The production, written and directed by the company, is a series of comedy sketches poking fun at everything including N*Sync, U2 and popular television shows. From song and video parodies to original comedy pieces, Culture Pop hopes to let people look at modern culture in a new light.

However, Chapman also acknowledges the irony in creating a piece centering around culture, since they themselves are creating culture through this production.

"What we're doing is pop culture," admits Chapman. "We're performing for people, and we're constructing something. It's entertainment."

Despite this, Chapman hopes people don't come into the show expecting a greater message. After all, it's a comedy.
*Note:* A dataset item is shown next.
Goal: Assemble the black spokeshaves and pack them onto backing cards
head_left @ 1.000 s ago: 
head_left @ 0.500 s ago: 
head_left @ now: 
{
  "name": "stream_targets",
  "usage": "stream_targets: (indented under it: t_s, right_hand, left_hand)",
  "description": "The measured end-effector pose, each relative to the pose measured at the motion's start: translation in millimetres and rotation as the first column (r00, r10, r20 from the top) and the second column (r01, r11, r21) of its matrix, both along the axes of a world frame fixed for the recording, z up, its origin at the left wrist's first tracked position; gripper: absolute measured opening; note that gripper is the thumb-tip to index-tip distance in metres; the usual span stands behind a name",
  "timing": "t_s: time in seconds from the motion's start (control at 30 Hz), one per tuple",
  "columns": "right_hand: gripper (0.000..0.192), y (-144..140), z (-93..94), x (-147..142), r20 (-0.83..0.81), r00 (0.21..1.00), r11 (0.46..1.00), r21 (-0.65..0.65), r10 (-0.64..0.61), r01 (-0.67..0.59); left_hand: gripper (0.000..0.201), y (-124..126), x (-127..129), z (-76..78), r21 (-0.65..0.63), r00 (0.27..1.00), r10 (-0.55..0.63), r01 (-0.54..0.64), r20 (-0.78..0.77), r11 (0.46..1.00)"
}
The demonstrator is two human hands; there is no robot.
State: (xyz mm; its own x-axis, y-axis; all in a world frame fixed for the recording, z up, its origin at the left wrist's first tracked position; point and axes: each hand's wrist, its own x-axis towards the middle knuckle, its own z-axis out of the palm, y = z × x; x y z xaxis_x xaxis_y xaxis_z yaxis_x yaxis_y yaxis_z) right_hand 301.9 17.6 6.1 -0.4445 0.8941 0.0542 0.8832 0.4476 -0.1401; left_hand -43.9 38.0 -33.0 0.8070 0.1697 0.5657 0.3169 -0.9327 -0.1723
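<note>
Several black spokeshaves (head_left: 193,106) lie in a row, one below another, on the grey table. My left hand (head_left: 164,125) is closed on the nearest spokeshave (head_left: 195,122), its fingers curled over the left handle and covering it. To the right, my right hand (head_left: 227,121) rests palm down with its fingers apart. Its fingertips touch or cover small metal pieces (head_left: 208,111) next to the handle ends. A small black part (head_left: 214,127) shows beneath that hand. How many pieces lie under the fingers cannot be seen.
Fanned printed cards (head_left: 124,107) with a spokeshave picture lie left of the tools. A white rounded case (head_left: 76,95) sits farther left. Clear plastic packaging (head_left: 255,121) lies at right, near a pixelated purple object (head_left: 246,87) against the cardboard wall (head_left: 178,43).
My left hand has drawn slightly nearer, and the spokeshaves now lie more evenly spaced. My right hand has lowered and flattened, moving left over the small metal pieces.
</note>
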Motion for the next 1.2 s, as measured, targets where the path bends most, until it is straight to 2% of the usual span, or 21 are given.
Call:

"If we were doing a drama, there's themes and there's focus," he comments on the differences in genres. "In this case, the underlying theme is pop is silly, [so] have fun with it."

Likewise, Hidden Insanity is hoping audiences will take the same casual approach to some possibly offensive aspects of the script.

"It could be offensive," says Chapman. Some scenes in the play use the concept of shock as a comedic element. "But since it's so over the top, you can't take it as seriously offensive."